* **EXERCISE REQUIREMENTS**
I need every line that includes the word "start" copied from the material.

Segment Open

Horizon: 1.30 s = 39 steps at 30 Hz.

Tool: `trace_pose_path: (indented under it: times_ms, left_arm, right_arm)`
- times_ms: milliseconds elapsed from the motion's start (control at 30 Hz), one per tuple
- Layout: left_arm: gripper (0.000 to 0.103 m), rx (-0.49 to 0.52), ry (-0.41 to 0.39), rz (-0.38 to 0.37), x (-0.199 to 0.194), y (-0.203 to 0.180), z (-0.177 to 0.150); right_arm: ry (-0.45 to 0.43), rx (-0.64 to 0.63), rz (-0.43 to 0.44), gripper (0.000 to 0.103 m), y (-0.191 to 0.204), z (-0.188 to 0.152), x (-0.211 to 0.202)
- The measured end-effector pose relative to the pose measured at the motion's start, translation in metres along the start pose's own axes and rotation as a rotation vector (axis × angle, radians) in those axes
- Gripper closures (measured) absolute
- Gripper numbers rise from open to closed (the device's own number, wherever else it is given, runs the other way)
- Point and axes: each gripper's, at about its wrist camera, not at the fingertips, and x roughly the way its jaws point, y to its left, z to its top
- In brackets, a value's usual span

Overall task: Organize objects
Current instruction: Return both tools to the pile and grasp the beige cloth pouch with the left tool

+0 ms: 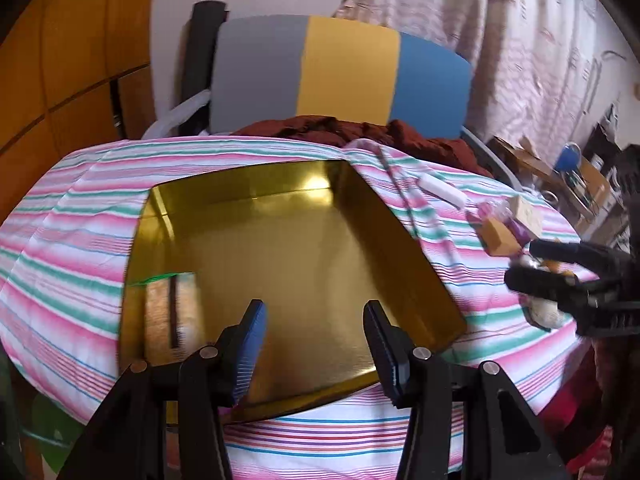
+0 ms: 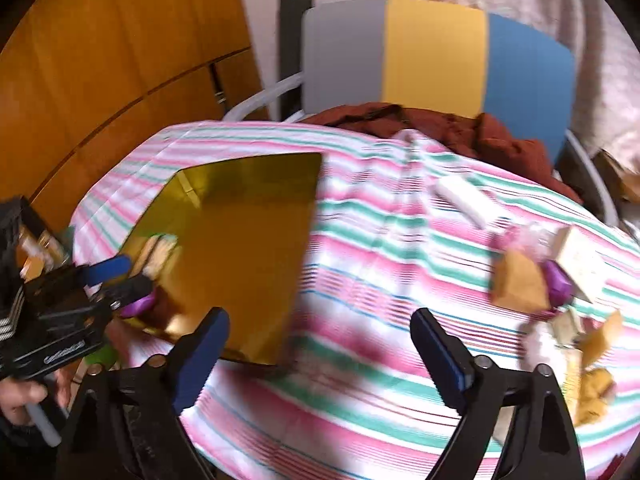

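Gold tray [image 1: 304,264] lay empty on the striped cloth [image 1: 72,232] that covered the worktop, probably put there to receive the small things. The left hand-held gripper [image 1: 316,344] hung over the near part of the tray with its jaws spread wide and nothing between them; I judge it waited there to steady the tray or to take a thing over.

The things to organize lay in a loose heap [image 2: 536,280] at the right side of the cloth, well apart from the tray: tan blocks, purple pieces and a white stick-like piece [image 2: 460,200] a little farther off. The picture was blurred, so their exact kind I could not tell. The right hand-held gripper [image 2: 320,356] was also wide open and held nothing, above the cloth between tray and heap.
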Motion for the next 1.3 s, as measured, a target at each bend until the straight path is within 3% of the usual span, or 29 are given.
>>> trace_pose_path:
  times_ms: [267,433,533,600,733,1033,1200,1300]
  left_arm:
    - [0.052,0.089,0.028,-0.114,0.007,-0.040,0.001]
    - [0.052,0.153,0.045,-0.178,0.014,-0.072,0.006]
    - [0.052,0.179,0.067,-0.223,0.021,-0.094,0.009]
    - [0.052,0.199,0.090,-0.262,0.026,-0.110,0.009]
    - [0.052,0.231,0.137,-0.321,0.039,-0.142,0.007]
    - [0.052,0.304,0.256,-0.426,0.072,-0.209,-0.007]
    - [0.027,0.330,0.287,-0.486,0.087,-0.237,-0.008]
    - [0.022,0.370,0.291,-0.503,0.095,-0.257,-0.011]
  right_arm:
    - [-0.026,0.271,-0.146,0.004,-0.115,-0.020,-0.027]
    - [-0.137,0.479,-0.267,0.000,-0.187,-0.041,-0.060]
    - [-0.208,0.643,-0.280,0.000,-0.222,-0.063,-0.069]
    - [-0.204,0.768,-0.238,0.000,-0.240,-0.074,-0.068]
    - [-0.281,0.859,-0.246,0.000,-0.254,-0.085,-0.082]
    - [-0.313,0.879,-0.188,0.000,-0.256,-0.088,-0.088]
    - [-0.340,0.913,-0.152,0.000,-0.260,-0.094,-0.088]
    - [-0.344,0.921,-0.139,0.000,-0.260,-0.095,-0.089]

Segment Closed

* **ANSWER TO THIS TASK**
- times_ms: milliseconds elapsed from the motion's start (control at 30 Hz), one per tuple
- The measured end-effector pose relative to the pose measured at the motion's start, translation in metres along the start pose's own axes and rotation as a rotation vector (axis × angle, radians) in those axes

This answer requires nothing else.